(Collected data begins)

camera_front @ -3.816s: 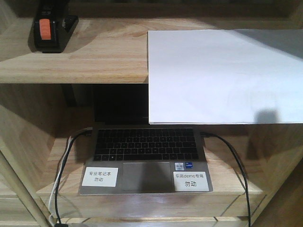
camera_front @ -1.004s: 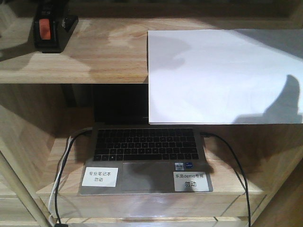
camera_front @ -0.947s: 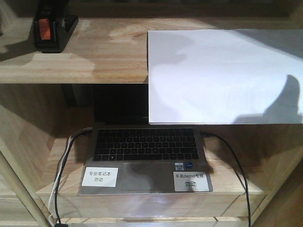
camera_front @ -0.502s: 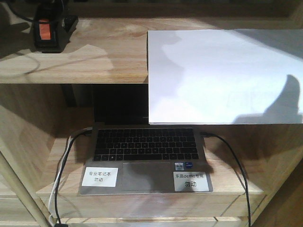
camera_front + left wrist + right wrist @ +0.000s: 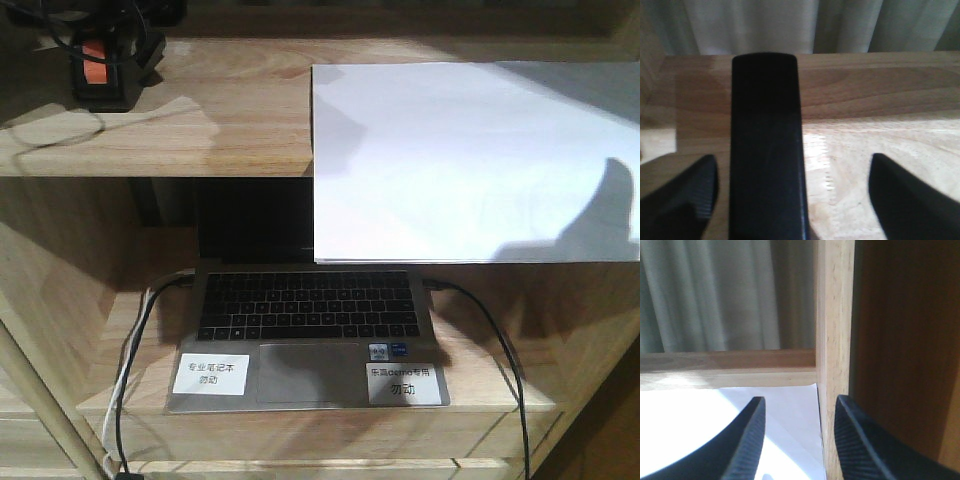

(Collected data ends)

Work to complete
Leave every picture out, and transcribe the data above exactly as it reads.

Answer to this task
camera_front @ -3.816s: 
camera_front @ -1.004s: 
camera_front @ -0.947s: 
camera_front @ -0.502s: 
camera_front + left wrist + right wrist @ +0.000s: 

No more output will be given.